To wrap up a volatile week of trading, the S&P 500 on Oct. 27 slid more than 10 percent from its July high, the threshold typically categorized as a “correction.” Asset prices are also in their third month of declines, as the U.S. central bank stays aggressive on interest rates.

It might not always stay this way. For most of the year, investors have looked past the most hawkish Fed in decades, and the key stock index is still up about 10 percent since the start of the year.

But from the long-term investor’s perspective, the best time to buy stocks is often when they go on sale. Trimming back on your contributions to your retirement account could leave thousands, if not hundreds of thousands, of dollars on the table by the time you hope to exit the workforce, thanks to compound interest. Stay the course with a diversified portfolio of investments, know that downdrafts in the market are just part of the economic cycle and remember that the Fed’s ultimate goal in raising interest rates is to keep inflation from becoming a much greater threat later on.

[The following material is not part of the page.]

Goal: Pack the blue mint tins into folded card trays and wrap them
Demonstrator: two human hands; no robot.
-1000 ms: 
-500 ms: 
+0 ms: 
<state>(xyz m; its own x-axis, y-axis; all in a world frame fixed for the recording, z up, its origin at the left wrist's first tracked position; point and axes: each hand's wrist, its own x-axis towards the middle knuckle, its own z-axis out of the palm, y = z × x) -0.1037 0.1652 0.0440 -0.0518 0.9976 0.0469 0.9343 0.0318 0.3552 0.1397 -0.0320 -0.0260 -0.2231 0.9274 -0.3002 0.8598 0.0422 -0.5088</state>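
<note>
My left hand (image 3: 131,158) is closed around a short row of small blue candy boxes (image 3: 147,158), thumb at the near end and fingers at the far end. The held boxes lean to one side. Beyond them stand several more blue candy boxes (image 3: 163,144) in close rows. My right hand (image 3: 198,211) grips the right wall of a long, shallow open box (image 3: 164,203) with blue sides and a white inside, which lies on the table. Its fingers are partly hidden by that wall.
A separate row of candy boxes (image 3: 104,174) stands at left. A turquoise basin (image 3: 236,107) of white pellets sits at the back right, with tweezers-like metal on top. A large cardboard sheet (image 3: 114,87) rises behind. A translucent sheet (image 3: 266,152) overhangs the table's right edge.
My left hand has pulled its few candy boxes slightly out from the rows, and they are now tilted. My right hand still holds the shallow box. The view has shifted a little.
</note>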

When will the Fed decide enough is enough on raising interest rates?

The most important next phase for monetary policy is deciding at what level rates are going to be “sufficiently restrictive” to bring inflation down to 2 percent, Fed Chair Jerome Powell indicated in a post-meeting press conference.

“We’re not confident at this time that we’ve reached such a stance,” Powell said. “We’re not confident that we haven’t, and we’re not confident that we have.”

Higher Treasury bonds could only assist the Fed in its quest to defeat inflation if tighter financial conditions remain “persistent,” Powell said. Day-to-day fluctuations — as is often the case in financial markets — would not give policymakers the confidence that surging yields are doing the job.

The tough part is gauging what “sufficiently restrictive” looks like in an economy that doesn’t seem close to slowing down. Powell added that staff members at the Fed’s board of governors are still not currently forecasting a recession, even after penciling it in as their base case in economic remarks delivered to policymakers in their May and June meetings.

Inflation has fallen from a high of 9.1 percent to its current 3.7 percent level. Interest rates have jumped 500 basis points to 5.25-5.5 percent. Job openings are down 21 percent from their peak in March 2022, and at one point, those vacancies were down as much as 26 percent. All the while, unemployment has held below 4 percent.

“That’s a historically unusual and very welcome result,” Powell said.

Supply-related factors — which are outside of the Fed’s control — could be one reason why the slowdown in inflation so far hasn’t caused much economic pain. The labor force has grown by nearly 3 million so far this year, Labor Department data shows, while manufacturing disruptions and shipping bottlenecks aren’t pushing up goods prices as much as they once were.

But Powell also indicated resilient demand could be part of what’s still pushing up prices — and that’s an inflation-causing ingredient the Fed can control.

“Those things will run their course, and we’re probably still going to be left with some ground to cover,” Powell said. “Slowing down is giving us a better sense of how much more we need to do and if we need to do more.”

Fewer than 1 in 5 investors (or 17 percent) are expecting the Fed to raise rates in December. The rest (roughly 83 percent) are projecting officials will keep rates steady, according to CME Group’s FedWatch tool. Most investors also aren’t expecting the Fed to cut rates until June 2024.

For now, the Fed may want to keep the waters calm as they decide whether to adjust borrowing costs anymore. The Fed will get to look at two jobs and inflation reports before its final gathering of the year Dec. 12-13.

Officials may actually end up prompting more market volatility if they commit to a policy path, according to Erik Weisman, chief economist and portfolio manager at MFS Investment Management who formerly worked for the Treasury Department.

“They’re not being forced by events right now to have to make that decision, so there’s no reason to preempt it,” Weisman says. “If everyone is somewhat comfortable being here for a little while, I’m not sure the Fed wants to rock the boat.”